**The data**
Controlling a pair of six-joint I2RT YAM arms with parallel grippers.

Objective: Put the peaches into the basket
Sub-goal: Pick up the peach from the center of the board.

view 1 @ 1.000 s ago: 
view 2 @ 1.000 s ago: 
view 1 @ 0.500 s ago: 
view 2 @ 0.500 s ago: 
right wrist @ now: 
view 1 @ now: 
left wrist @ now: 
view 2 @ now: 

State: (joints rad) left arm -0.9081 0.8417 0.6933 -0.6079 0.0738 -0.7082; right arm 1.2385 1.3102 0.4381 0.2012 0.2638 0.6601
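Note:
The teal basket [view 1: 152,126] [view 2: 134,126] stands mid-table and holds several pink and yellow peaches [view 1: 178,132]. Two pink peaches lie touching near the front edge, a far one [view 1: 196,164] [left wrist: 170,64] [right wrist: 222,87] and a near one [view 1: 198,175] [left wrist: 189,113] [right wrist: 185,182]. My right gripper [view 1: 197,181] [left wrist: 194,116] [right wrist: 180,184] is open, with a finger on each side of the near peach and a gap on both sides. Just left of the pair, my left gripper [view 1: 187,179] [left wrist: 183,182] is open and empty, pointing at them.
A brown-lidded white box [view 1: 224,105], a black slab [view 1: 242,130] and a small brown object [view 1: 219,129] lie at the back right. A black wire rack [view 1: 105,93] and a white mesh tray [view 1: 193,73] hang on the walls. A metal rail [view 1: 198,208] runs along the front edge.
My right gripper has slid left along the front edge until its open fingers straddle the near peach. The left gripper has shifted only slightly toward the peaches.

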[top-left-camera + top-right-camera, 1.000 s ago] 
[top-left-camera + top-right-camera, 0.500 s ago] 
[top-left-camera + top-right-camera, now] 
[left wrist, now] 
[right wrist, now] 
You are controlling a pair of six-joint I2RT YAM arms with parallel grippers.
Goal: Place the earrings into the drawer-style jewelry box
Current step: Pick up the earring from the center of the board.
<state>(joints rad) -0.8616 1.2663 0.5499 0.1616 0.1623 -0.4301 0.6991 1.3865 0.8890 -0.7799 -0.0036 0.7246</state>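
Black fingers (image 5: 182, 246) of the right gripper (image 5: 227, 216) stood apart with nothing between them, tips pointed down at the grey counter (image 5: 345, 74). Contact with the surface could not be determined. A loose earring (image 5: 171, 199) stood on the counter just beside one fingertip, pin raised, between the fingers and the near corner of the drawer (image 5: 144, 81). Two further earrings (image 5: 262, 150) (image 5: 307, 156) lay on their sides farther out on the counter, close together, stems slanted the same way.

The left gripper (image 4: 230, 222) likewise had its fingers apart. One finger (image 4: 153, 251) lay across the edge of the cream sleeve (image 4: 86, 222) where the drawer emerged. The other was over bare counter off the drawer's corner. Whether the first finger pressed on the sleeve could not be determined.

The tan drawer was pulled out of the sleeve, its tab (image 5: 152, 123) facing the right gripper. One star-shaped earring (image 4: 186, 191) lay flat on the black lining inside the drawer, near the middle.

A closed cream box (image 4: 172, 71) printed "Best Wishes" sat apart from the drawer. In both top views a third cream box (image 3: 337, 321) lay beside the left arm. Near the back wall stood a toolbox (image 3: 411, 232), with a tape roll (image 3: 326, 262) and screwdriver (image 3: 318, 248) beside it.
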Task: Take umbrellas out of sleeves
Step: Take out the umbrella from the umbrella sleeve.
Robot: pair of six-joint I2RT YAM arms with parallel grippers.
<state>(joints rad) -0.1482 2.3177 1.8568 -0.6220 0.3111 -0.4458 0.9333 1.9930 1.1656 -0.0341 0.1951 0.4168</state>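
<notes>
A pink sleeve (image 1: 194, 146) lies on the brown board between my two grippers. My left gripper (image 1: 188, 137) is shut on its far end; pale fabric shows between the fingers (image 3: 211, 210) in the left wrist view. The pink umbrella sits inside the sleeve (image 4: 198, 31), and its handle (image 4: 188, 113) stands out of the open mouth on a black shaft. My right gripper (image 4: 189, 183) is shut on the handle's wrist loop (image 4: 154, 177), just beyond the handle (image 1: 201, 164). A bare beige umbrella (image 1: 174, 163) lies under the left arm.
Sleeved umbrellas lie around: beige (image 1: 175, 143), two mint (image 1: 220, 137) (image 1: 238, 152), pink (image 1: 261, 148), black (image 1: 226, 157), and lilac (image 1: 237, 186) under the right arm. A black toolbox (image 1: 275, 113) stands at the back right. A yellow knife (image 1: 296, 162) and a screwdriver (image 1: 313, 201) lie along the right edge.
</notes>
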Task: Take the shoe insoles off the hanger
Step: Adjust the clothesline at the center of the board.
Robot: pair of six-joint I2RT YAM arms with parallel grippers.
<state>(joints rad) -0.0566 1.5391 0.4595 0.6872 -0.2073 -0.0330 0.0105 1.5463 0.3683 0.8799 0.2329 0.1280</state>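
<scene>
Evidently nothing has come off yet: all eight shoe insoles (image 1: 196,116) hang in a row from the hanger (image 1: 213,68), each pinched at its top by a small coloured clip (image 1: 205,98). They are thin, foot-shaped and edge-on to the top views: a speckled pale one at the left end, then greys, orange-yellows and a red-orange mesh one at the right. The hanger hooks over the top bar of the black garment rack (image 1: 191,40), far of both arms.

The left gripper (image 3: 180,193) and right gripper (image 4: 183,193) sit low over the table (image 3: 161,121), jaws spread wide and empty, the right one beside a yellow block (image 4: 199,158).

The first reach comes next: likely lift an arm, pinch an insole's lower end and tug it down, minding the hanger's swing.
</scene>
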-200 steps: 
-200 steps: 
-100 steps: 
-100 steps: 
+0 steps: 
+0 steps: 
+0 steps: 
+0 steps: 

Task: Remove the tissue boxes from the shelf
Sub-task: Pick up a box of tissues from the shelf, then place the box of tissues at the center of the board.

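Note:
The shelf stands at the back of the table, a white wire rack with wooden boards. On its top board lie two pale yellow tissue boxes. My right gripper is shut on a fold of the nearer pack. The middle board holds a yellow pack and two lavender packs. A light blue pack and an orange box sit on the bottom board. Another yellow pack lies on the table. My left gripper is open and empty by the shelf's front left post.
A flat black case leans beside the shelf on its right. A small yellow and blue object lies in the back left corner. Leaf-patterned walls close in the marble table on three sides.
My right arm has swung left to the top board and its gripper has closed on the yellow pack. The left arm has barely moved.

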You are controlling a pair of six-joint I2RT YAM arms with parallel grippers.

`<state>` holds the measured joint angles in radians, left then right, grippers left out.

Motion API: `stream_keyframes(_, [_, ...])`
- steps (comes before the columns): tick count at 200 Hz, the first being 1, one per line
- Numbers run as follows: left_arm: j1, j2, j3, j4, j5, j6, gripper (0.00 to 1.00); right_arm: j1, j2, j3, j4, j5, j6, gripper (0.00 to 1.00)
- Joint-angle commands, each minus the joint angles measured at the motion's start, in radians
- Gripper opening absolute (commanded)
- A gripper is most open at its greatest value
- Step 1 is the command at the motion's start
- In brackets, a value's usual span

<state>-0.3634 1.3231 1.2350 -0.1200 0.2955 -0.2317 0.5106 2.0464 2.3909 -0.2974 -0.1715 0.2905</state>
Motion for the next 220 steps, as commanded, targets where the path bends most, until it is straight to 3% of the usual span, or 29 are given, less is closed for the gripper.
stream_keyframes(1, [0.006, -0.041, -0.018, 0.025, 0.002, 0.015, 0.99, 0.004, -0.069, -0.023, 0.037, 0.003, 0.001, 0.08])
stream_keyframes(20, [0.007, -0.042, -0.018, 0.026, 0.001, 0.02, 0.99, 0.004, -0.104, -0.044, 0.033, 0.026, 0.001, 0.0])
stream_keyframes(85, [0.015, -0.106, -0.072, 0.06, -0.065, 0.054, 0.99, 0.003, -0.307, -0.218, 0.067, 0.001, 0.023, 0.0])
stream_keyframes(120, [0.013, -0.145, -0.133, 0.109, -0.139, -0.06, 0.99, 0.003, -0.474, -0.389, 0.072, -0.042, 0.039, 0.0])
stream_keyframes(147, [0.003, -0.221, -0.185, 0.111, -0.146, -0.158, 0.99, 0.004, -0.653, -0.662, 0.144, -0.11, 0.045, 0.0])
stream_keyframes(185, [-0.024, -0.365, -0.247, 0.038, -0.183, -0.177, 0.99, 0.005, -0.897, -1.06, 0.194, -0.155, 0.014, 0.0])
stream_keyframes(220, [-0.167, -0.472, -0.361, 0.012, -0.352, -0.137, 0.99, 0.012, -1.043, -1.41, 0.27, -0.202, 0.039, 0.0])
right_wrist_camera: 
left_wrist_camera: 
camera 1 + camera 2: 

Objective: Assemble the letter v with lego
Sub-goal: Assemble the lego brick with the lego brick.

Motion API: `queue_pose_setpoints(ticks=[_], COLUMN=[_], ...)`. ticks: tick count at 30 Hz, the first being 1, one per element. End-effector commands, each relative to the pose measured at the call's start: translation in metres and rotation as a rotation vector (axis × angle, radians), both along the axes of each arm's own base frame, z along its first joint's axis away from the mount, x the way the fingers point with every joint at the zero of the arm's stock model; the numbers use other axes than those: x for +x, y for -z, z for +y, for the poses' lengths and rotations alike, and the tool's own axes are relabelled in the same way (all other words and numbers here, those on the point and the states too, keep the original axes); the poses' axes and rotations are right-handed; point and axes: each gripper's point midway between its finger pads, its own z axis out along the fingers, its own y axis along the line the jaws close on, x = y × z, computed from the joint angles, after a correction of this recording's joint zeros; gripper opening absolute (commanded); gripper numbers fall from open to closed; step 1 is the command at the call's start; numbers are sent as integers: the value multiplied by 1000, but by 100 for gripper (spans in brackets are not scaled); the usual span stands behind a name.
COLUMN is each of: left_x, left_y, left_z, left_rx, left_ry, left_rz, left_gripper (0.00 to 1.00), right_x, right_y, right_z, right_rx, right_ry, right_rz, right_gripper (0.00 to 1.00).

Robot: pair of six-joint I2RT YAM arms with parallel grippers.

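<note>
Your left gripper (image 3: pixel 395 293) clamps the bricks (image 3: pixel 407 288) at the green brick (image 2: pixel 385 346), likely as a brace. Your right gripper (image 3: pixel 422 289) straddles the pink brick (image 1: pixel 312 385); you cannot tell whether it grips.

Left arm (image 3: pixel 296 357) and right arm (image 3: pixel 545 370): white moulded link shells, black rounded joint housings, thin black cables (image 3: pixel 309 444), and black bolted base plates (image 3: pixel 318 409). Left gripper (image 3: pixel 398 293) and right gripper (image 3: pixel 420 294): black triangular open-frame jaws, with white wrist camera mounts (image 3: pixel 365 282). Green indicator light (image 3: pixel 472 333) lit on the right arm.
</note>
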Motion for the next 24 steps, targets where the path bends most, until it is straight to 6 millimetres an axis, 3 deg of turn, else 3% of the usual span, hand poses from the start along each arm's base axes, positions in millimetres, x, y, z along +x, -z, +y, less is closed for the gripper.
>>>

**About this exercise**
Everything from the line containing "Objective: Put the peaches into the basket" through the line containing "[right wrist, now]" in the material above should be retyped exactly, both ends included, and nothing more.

**Response area**
Objective: Put the peaches into the basket
Sub-goal: Pick up the peach from the center of the board.

view 1 @ 1.000 s ago: 
view 2 @ 1.000 s ago: 
view 1 @ 0.500 s ago: 
view 2 @ 0.500 s ago: 
right wrist @ now: 
view 1 @ now: 
left wrist @ now: 
view 2 @ now: 

State: (joints rad) left arm -0.9081 0.8417 0.6933 -0.6079 0.0738 -0.7082; right arm 1.2385 1.3102 0.4381 0.2012 0.2638 0.6601
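Note:
The teal basket [view 1: 152,126] [view 2: 134,126] stands mid-table and holds several pink and yellow peaches [view 1: 178,132]. Two pink peaches lie touching near the front edge, a far one [view 1: 196,164] [left wrist: 170,64] [right wrist: 222,87] and a near one [view 1: 198,175] [left wrist: 189,113] [right wrist: 185,182]. My right gripper [view 1: 197,181] [left wrist: 194,116] [right wrist: 180,184] is open, with a finger on each side of the near peach and a gap on both sides. Just left of the pair, my left gripper [view 1: 187,179] [left wrist: 183,182] is open and empty, pointing at them.
A brown-lidded white box [view 1: 224,105], a black slab [view 1: 242,130] and a small brown object [view 1: 219,129] lie at the back right. A black wire rack [view 1: 105,93] and a white mesh tray [view 1: 193,73] hang on the walls. A metal rail [view 1: 198,208] runs along the front edge.
My right gripper has slid left along the front edge until its open fingers straddle the near peach. The left gripper has shifted only slightly toward the peaches.
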
[top-left-camera + top-right-camera, 1.000 s ago] 
[top-left-camera + top-right-camera, 0.500 s ago] 
[top-left-camera + top-right-camera, now] 
[left wrist, now] 
[right wrist, now] 

No further output is required for this answer.